= Instructions to follow =
Going from the top of the data below, give again each line through the one containing "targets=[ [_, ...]", both ends kept.

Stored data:
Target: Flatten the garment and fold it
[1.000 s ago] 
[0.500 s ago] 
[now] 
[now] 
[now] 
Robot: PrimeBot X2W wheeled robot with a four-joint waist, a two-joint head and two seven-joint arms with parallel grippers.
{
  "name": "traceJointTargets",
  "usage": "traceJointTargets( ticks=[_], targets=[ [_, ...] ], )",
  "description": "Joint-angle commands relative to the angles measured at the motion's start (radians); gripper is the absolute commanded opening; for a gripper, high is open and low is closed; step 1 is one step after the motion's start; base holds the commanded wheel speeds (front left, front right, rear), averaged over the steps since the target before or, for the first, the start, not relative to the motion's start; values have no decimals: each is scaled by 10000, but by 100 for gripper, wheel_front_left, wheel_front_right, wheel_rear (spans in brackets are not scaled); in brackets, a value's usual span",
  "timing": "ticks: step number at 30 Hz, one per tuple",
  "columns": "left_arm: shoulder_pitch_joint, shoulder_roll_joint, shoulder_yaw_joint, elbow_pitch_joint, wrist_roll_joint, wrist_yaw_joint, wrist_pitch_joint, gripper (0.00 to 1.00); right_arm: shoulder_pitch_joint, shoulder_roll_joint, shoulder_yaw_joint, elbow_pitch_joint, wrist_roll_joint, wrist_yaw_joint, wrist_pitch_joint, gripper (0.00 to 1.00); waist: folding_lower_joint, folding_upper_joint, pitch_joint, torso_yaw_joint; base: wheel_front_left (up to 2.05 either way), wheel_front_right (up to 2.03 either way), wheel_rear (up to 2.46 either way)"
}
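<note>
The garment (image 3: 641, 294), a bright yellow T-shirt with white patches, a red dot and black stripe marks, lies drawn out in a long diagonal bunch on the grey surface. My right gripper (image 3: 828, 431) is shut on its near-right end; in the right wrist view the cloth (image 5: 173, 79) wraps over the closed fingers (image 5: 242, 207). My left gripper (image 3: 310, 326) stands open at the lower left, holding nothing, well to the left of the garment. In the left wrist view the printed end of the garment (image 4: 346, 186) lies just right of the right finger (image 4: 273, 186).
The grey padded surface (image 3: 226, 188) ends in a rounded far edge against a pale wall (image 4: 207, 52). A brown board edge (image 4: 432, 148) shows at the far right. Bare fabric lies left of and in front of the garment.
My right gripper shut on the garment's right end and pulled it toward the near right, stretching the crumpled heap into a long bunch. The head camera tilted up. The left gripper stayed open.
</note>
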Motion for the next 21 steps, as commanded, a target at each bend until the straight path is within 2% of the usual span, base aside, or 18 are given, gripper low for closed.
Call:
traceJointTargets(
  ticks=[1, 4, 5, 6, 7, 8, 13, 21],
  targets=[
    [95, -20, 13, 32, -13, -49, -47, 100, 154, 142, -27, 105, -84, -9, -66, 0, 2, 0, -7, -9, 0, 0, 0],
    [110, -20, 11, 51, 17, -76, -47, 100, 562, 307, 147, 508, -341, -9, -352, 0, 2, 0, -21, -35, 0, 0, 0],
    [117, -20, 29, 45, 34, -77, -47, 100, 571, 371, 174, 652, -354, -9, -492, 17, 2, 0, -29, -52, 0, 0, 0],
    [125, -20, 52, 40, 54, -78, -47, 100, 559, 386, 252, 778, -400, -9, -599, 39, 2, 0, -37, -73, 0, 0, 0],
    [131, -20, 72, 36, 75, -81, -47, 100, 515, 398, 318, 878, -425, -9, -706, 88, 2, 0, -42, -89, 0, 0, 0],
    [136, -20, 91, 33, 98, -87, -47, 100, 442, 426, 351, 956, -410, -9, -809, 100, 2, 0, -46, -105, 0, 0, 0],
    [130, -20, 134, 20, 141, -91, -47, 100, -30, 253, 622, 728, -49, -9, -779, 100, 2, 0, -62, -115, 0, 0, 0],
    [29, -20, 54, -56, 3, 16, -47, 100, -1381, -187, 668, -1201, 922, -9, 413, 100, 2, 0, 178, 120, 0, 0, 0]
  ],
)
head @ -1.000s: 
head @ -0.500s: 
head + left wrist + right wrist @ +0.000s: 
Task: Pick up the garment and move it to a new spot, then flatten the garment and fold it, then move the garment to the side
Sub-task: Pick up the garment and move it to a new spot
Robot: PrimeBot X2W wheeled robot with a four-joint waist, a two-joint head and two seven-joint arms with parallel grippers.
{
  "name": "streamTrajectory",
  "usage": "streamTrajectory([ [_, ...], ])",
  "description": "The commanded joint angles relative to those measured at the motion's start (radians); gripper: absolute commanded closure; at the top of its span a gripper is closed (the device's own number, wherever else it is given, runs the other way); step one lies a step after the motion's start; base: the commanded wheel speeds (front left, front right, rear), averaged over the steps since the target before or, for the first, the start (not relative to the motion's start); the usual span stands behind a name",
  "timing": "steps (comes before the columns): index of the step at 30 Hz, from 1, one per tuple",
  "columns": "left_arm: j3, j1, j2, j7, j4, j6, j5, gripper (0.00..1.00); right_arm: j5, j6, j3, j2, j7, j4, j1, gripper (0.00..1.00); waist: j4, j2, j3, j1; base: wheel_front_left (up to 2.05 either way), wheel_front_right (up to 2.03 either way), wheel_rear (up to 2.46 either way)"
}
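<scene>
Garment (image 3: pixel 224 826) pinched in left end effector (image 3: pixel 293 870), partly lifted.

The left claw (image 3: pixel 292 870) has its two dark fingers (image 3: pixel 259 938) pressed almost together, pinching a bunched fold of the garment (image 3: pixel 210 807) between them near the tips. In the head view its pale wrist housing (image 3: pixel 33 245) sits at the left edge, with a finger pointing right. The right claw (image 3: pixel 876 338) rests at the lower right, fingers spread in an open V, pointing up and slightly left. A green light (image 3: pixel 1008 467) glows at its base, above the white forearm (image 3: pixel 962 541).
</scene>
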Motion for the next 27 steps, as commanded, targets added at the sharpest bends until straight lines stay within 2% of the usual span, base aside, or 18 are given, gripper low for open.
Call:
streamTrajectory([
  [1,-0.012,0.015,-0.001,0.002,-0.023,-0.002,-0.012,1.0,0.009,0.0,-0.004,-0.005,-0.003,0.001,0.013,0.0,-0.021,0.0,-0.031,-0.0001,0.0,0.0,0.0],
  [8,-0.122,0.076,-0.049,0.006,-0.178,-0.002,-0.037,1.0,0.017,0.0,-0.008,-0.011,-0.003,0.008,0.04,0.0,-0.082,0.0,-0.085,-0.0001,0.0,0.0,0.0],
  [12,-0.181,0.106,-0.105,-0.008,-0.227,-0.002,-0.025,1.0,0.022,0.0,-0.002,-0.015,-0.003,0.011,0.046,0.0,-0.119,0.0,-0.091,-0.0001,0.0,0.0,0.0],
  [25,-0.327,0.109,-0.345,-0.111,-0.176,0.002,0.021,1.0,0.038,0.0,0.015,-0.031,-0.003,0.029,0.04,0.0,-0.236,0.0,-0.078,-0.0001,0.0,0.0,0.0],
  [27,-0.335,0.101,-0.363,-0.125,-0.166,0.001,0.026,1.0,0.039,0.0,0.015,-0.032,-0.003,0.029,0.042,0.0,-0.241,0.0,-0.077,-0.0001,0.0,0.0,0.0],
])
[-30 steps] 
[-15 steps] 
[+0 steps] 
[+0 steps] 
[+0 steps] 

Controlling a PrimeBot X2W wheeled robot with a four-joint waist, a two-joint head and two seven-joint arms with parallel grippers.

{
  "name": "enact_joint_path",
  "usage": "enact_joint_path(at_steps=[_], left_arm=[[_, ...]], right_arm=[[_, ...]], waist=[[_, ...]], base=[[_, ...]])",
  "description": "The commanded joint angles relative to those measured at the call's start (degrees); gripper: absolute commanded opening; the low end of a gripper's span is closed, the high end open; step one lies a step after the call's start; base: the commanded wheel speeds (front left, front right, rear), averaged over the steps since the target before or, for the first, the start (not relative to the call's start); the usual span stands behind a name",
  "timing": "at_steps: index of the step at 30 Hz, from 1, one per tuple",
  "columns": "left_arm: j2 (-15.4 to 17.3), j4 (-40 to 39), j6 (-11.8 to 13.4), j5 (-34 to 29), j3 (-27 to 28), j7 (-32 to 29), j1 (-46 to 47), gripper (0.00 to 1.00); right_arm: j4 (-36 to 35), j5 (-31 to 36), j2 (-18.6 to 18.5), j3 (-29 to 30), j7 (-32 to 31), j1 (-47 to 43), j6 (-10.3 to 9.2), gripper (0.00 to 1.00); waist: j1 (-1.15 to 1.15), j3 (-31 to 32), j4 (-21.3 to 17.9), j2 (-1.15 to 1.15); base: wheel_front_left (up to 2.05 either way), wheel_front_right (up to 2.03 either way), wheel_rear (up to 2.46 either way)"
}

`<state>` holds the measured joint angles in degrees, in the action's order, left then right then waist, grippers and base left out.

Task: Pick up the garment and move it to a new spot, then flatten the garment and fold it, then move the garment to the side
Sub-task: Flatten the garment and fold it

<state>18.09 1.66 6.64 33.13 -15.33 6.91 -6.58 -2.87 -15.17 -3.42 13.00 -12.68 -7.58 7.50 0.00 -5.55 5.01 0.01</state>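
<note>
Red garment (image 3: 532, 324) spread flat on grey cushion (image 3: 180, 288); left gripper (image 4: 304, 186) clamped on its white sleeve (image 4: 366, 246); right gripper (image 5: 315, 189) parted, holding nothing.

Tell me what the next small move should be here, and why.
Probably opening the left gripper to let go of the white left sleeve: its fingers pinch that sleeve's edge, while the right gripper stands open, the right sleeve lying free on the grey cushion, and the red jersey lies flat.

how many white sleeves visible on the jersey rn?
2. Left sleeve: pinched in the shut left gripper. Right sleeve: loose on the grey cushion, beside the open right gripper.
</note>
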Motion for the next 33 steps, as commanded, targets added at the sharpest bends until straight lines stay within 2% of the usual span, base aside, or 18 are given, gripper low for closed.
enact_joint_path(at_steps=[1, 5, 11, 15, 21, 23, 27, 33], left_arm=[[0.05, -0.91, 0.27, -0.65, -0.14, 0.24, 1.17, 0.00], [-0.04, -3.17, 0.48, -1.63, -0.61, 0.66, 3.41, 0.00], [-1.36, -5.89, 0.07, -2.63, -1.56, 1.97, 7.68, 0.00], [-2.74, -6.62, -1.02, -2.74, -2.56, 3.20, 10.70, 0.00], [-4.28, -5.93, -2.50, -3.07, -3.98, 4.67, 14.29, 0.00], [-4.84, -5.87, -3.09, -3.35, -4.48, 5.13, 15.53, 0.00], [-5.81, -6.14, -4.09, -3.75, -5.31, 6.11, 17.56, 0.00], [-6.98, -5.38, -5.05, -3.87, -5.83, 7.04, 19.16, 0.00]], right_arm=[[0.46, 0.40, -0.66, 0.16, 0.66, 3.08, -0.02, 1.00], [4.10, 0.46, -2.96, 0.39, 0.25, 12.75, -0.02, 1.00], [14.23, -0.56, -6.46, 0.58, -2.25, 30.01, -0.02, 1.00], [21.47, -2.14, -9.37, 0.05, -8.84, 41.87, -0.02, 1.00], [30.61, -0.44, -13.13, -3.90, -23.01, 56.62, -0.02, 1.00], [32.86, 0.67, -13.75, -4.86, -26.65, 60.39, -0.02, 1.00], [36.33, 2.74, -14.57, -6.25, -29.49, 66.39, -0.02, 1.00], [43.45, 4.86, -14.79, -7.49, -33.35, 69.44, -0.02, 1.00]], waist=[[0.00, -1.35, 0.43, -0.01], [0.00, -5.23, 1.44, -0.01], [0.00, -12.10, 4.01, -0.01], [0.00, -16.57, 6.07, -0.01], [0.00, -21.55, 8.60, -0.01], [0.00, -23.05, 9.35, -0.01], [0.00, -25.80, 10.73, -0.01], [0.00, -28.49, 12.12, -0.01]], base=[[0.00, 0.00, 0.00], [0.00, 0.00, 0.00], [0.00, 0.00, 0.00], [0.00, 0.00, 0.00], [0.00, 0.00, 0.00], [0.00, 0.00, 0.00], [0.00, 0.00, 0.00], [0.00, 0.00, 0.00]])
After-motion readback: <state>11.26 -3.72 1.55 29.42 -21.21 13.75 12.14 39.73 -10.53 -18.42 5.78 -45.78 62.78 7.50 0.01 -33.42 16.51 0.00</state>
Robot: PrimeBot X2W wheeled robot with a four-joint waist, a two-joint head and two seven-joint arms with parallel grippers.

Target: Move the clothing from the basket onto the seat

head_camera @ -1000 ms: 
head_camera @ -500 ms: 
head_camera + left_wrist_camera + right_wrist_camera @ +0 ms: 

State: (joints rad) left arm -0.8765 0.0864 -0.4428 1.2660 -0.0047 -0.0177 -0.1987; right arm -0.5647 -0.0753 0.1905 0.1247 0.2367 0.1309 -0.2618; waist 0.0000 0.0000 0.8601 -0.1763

= Worked solution =
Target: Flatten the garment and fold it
[1.000 s ago] 
[0.500 s ago] 
[now] 
[now] 
[now] 
Robot: PrimeBot X2W wheeled robot with a four-joint waist, a two-joint head and two seven-joint arms with parallel grippers.
{
  "name": "traceJointTargets",
  "usage": "traceJointTargets( ticks=[_], targets=[ [_, ...] ], )",

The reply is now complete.